The big boulders in and by the river provided numerous opportunities for big jumps into the water. Even A joined in. Me too, but nothing too ambitious.
It was a great find, enlivened, for B at least, by the radar speed sign on the road above the river – which he found he could trigger by running along the road.
Last time we came this way, we drove up to the view point at Point Sublime, left the cars up at the rim of the gorge, and walked back down to the campsite. It proved to be one of the most memorable mornings of the trip, so, naturally, we were keen to repeat that outing this time.
The views from the top of the gorge defy superlatives. I think I’ll just let the pictures speak for themselves.
Last time we visited, I was absolutely fascinated by the vultures we regularly saw overhead, and spent quite a bit of time both watching them and photographing them, mostly producing fairly useless photos. This time, perhaps the novelty had worn off a bit and I wasn’t as engaged as I had been. Never-the-less, they are amazing to watch and from the top of the gorge we had great views.
Of course, having not been so intent on getting a photo of the vultures, I actually got my best yet. Inevitable perhaps. There’s probably a moral there somewhere, for a clever person to tease out.
It’s quite a sketchy path through really impressive scenery. Some of us were taking our time to save our aged knees (and take photos) and the kids raced ahead of us, only to reappear above and behind us somehow.
As we dropped past one of the large towers, a vulture wheeled just overhead, the closest encounter I’ve had by far. Sadly, my hasty photos, with the light behind the huge scavenger, didn’t come out too well, but it was a very exciting few moments.

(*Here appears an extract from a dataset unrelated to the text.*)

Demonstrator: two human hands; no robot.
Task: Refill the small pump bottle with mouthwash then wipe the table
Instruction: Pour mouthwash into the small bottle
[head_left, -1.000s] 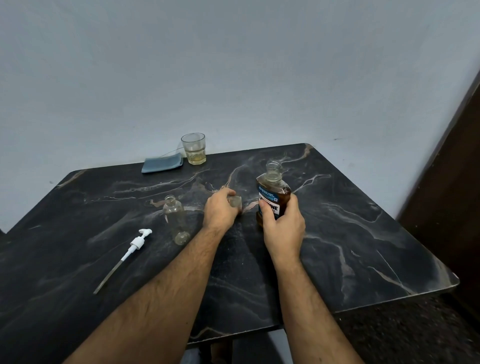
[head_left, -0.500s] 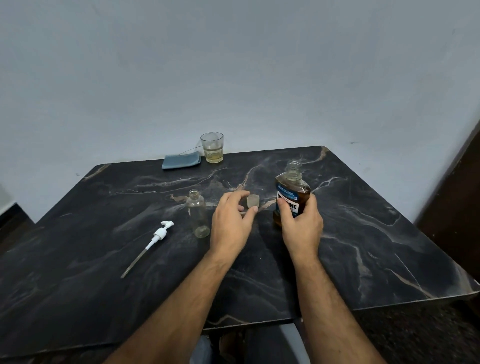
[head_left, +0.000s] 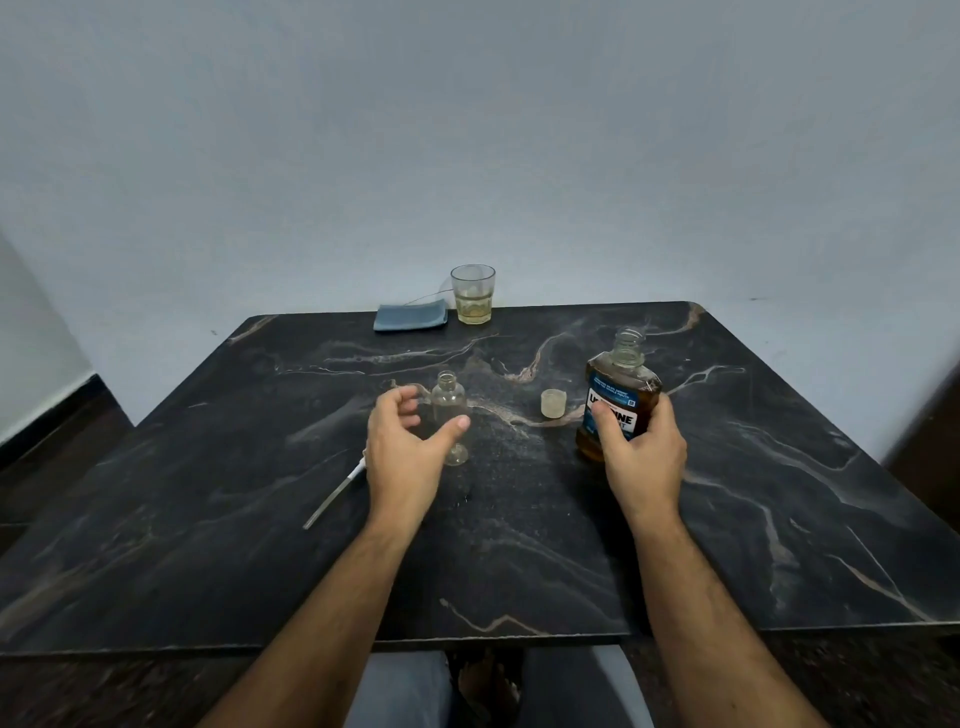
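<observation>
The small clear glass bottle (head_left: 450, 410) stands upright and uncapped on the dark marble-patterned table (head_left: 519, 545), a little left of the middle. The left hand (head_left: 402, 457) is at it from the near side, fingers curved in an open C: the thumb tip lies against the front of the bottle while the curled fingers sit just to its left, so the hand cups the bottle without clearly closing round it. Whether the fingers touch the glass cannot be told.

Partly hidden behind that hand, the white pump head with its long dip tube (head_left: 332, 499) lies flat on the table, the tube slanting toward the near left.

To the right of the small bottle, apart from it, a small translucent cap (head_left: 553, 404) sits on the table with its open side up. Just right of the cap stands the mouthwash bottle (head_left: 621, 384), open-necked, filled with amber liquid and carrying a blue label. The right hand (head_left: 644, 457) grips its lower body, thumb across the label and fingers wrapped round the right side; the bottle leans slightly.

At the far edge of the table, by the pale wall, a folded blue-grey cloth (head_left: 410, 317) lies flat, and just to its right a glass tumbler (head_left: 472, 296) holds a little pale yellow liquid.
</observation>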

Last time we visited, the Best Butterfly Moment of the holiday – surely everybody has ‘Best Butterfly Moments’ in their holidays? – was the Small Purple Emperor I spotted by the Tarn. This time it was a number of Southern White Admirals which were flitting about near to the end of our descent, where the trees started to get bigger, but there was still plenty of sunshine filtering through.
Stunning creatures. It was a species I didn’t know existed until this summer. Marvellous.

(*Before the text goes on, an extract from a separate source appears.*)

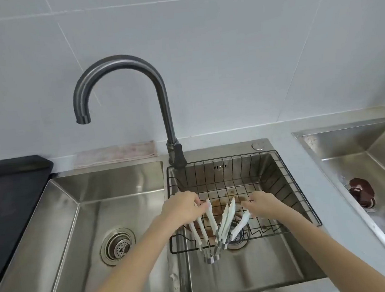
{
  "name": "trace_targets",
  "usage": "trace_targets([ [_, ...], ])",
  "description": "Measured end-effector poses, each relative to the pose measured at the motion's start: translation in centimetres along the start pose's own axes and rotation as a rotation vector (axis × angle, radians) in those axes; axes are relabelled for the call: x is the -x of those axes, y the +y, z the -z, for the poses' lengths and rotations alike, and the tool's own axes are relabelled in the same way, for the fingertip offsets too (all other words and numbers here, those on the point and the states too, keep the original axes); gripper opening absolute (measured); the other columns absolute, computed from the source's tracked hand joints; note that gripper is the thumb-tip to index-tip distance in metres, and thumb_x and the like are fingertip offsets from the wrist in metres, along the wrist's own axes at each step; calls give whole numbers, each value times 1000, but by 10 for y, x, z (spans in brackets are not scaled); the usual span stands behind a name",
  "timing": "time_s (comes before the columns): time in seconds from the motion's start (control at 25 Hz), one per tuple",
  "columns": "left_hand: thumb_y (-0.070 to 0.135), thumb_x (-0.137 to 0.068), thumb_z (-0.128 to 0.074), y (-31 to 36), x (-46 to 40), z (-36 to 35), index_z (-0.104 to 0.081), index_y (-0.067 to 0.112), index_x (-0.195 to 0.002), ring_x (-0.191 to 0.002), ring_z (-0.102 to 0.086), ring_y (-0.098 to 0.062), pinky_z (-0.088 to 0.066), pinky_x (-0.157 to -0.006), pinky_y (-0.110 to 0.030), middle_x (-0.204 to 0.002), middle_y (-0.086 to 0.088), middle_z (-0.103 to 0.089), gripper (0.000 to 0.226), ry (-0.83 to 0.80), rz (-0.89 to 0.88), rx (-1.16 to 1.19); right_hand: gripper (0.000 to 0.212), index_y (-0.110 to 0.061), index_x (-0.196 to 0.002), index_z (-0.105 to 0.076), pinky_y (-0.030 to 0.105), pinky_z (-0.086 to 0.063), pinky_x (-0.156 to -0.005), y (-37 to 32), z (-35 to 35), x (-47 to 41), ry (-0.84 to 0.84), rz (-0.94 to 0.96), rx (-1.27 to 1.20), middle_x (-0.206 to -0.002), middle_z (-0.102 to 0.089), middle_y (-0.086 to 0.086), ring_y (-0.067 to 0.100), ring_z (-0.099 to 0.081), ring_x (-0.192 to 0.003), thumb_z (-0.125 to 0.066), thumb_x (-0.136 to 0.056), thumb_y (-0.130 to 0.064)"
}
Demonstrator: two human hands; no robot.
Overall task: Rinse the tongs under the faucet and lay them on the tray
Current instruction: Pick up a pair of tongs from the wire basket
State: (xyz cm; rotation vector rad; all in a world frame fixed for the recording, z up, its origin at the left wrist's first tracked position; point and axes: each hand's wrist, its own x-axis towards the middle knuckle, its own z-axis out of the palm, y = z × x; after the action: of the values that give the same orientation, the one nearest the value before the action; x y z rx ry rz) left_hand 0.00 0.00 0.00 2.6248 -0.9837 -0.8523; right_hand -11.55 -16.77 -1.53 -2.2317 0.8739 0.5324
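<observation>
While both hands reach into the black wire basket [290,184] set in the right sink basin [245,278], the left hand [183,208] pinches the tip of one pair of white tongs [204,226]. The right hand [263,203] pinches another pair of white tongs [239,224]. A third pair [227,219] leans between them. The faucet [119,68] arches over the left basin [89,224]; no water shows.

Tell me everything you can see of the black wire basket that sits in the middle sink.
The wire basket is a black grid of thin metal rods with sloping sides and a flat bottom. It hangs inside the middle steel sink, its rim resting on the sink's edges. Several white tongs with metal hinged ends lie in it, leaning over its front edge. The left hand and right hand reach into it, fingers on the tongs. Brownish residue shows below the grid.
</observation>
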Motion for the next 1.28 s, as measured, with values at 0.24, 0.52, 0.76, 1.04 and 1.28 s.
trace_targets([
  [0.24,60,-87,-38,7,-17,-35,-54,25,-76,-70,-55,-15,-47,-66,-26,-76,6,-53,40,-98,41,-88,36,-7,-68,-48,17,-35,-50,11,-27,-18,-126,-116,23,-56,-52,-2,7,-44,-49,-41,-94,-31],
  [0.52,56,-87,-41,12,-20,-47,-37,20,-47,-49,-40,-9,-36,-54,-24,-48,5,-39,53,-138,101,-78,31,-14,-62,-35,18,-33,-50,6,-30,-20,-156,-149,-4,-55,-52,-1,10,-46,-54,-43,-92,-20],
  [0.76,41,-85,-50,16,-17,-47,-42,18,-50,-45,-37,-10,-30,-47,-22,-47,6,-38,42,-105,107,18,26,-15,-62,-37,19,-36,-51,3,-31,-16,-90,-162,-68,-78,-64,10,12,-48,-58,-47,-86,-18],
  [1.04,34,-85,-54,18,3,-44,-61,16,-81,-62,-52,-13,-44,-68,-26,-62,7,-54,20,19,92,254,42,3,-121,-39,35,-52,-72,-8,-31,1,89,-128,-211,-99,-66,17,28,-65,-88,-50,-86,-17],
  [1.28,33,-87,-54,-2,31,-31,-53,11,-120,-90,-56,-13,-42,-80,-25,-100,5,-58,39,118,88,449,55,-7,-138,-28,39,-58,-81,-31,-31,24,202,5,-367,-105,-68,16,27,-69,-84,-51,-89,-16],
])
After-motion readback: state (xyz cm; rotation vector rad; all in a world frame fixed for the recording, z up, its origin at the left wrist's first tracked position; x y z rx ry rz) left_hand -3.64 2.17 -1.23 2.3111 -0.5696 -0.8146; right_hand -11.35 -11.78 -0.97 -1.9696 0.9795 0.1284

Most plants seemed to have finished flowering, perhaps as a result of the tree-cover and also the heat, so it was nice to find this small but attractive flowers.

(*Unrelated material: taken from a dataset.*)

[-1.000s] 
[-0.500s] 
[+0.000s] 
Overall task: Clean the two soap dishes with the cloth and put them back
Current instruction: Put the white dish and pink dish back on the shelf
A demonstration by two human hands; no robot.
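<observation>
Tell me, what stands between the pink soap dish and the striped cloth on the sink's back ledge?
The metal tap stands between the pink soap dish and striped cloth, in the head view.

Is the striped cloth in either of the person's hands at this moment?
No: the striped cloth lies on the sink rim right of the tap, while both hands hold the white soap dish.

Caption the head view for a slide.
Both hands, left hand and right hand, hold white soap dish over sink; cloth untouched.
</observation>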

As I approached the bottom of the ravine I met a group who asked if they were going the right way for Point Sublime. They weren’t, having taken the the turn which leads up to La Chapelle Saint-Hillaire, a tiny church nestling under cliffs. My attempts to produce “Go back and turn left” in my rusty school French met with blank looks, but fortunately one of the group spoke very good English. I didn’t envy them the steep ascent in the midday heat, but they were at least young and they all looked very fit.
Sadly, a locked gate blocked the last part of the path to the church, so no photographs this time, although there are a few on my post from our last visit.
My own short climb up to the chapel wasn’t wasted energy, partly because the views from near the church are superb, but also because I actually managed to catch a hirundine in flight. Not the sharpest photo, but better than I expected. Crag Martins are apparently quite similar to our own Sand Martins, but with broader wings, lacking a darker band on their chests and with ‘diagnostic’ twin white patches on their tails. I’d been enjoying watching the martins deftly skimming across the surface of the huge cliff which looms over the latter part of the descent, so was very happy to have a closer encounter and a chance to take some photos. You can see in the picture how closely they hug the cliffs in their long sweeps, a bit like watching swallows in their low sallies across a pond or field, but with the different challenge of a vertical surface to follow.
Of course, one consequence of walking down and leaving the cars is that somebody has to go back later to collect them. What a hardship!